なお、3.11直後は、中小企業の場合は「中小企業緊急雇用安定助成金」と呼ばれて大企業と区別されており、9/10(解雇なし)か4/5(解雇あり)の助成、教育訓練6,000円加算という内容でした。
従って、当時は教育訓練をすれば1人1日あたり上限額7,730円+6,000円=13,730円貰えていたことになります。しかし、案の定の不正受給が乱発し(判明しているだけで10億円以上にのぼりました)、そもそも今回は集合研修が難しいことから、同じような建付けになることは期待できないでしょう。
→(追記)今回の特例の拡充ではインターネットによる自宅での教育訓練も可能になりました。
更に今回の措置により、事前の計画を出さなくても休業ができるようになりました。また、気になる受給までの期間ですが、元来は通常2カ月のところ1ヵ月で受給できるようになるとの話もあります。
事前相談なしでは難しいと思いますので、ハローワークにご相談下さい。なお、現在大変混みあっているようです。十分な感染対策を施すことをお勧めします。
税金の支払い猶予・還付
納税の猶予
納税によるキャッシュ流出は資金繰り上に非常に大きな影響をもたらしますが、税務署に申請することにより、1年間の納税が猶予及び延滞税が免除されます。担保も不要です。
前年同期比概ね20%以上の収入減少が要件となりますが、対象の税は、法人税や消費税、固定資産税など、基本的にすべての税となります。
欠損金の繰戻し還付
前年度黒字で今年度赤字となった場合、前年度に納付した法人税の一部を還付してもらえます。
計算式は、前事業年度法人税額×当年度の欠損金額÷前事業年度の所得金額となるとのことです。
給付金
持続化給付金
これは、中小企業だけでなく個人事業主も給付金が貰えるという制度です。
新型コロナ感染症の影響により、売上が前年同月比で50%以上減少していることが要件となります。
給付額の計算式は、前年の総売上(事業収入)-(前年同月比▲50%月の売上×12ヶ月)ですが、限度額があり、法人は200万円以内、個人事業主は100万円以内の支給となります。
重要な点は、50%減となった月とは「2020年1月~12月の間のひと月」だけということです。

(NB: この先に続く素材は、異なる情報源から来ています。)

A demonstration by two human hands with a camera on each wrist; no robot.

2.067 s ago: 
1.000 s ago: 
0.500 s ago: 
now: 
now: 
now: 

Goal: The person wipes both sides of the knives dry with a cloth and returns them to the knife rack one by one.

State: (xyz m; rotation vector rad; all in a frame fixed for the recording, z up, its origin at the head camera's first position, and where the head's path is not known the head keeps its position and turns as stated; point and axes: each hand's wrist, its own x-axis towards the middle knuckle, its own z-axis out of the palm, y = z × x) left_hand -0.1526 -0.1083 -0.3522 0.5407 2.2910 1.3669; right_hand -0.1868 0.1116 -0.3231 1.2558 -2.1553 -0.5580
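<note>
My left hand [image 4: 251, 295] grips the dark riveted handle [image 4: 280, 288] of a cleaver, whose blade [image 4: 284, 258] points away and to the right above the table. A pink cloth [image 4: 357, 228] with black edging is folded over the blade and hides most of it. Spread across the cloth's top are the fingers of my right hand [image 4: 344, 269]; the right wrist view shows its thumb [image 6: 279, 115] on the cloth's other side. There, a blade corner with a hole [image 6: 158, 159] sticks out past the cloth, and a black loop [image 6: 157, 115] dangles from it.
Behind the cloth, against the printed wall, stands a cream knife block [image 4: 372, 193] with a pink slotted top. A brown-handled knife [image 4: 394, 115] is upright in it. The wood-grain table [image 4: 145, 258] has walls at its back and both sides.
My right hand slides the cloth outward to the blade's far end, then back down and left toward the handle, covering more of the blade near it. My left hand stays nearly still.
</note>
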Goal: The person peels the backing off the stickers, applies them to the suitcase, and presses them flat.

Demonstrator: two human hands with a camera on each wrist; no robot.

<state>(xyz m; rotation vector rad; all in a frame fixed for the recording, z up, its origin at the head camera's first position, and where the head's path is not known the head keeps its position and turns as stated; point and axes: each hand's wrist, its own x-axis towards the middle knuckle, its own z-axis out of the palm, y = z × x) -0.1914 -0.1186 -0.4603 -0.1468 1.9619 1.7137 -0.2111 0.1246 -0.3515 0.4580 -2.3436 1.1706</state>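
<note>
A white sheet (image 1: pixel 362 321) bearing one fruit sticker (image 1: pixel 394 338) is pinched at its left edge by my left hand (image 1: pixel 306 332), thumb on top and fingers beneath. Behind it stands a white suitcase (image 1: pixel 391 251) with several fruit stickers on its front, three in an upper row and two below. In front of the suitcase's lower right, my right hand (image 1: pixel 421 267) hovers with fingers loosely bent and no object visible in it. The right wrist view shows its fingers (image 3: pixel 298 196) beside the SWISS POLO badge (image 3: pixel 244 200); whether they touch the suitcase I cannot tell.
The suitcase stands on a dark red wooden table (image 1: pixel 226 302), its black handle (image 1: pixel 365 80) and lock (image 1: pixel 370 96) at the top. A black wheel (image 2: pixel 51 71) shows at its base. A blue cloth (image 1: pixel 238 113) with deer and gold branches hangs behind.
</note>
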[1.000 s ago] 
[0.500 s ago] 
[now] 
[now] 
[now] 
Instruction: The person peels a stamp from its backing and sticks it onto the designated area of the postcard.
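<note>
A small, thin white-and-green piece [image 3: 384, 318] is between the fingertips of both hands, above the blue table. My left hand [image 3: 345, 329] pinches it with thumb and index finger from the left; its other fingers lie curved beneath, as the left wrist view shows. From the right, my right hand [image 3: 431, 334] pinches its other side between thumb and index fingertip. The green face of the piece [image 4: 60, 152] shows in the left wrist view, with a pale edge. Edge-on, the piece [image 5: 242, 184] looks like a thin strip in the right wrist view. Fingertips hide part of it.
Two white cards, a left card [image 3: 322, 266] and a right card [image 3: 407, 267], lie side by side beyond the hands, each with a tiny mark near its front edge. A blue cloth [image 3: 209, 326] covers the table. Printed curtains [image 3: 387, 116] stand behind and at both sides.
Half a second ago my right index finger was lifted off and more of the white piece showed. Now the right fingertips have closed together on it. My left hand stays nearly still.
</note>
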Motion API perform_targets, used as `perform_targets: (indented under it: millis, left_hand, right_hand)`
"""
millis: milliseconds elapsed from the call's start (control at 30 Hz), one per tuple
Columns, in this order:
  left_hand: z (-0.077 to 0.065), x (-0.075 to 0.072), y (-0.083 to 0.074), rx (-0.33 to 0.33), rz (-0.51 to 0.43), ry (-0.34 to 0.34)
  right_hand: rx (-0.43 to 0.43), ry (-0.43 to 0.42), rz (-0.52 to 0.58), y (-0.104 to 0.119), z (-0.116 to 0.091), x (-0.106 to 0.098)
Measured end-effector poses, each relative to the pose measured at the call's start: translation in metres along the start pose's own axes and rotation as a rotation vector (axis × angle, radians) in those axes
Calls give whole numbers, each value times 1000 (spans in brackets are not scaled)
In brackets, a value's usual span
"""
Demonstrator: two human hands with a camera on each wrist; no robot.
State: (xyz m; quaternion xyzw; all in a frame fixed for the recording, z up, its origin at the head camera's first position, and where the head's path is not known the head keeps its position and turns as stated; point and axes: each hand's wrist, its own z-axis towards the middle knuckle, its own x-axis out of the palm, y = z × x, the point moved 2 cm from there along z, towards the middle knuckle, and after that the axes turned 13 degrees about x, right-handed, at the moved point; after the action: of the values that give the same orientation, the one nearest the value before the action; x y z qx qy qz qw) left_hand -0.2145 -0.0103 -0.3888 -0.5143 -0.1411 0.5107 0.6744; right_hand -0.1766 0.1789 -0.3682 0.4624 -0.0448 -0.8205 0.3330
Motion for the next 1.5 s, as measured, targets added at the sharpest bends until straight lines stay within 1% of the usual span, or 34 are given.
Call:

このひと月を証明できさえすれば良いので、非常にハードルは低い給付金です。
受給までの期間は、1~2週間と言われています。
→(追記)2週間程度で振込が行われる旨がありますが、(追記)5/1の申請受付後、5/8に振込が確認された事業者もいます。
つなぎ資金として是非とも活用していただきたいところです。
https://www.jizokuka-kyufu.jp/
都道府県の補助・助成金
都道府県からの休業支援金も見込めます。
例えば埼玉県では「埼玉県中小企業・個人事業主支援金」という制度ができました。
これはいわゆる休業補償であり、
令和2年4月8日から令和2年5月6日までの間に20日以上、埼玉県内の事業所を休業していること
が要件になりますが、
20万円(県内の複数事業所を休業している場合は30万円)が支給されます。
市町村の補助・助成金
市町村の支援金もありますので、チェックをするようにしましょう。
例えば、川口市では「川口市小規模事業者等事業継続緊急支援金」という制度ができました。
これは要件があまり厳しくありません。
2020年2~6月のいずれかの月の売上高が前年同月と比較し、少しでも減少となっている
であればOKです。
支給金額は10万円ですが、光熱費や通信費等の支払いの足しになると思います。
まずは資金繰り表を作りましょう
いずれにせよ、資金繰り表を作ることをお勧めします。
大きな理由は、
- 大きな資金流出が発生するポイントを可視化できる
- 手元資金が減る時期や水準が予測でき、必要な調達資金額が明確になる
です。
この際だから借りれるだけ借りちゃおうというのはいたずらに利息ばかり払うことになりかねませんので、基本的におススメしません。極力必要なだけ借りるようにしましょう。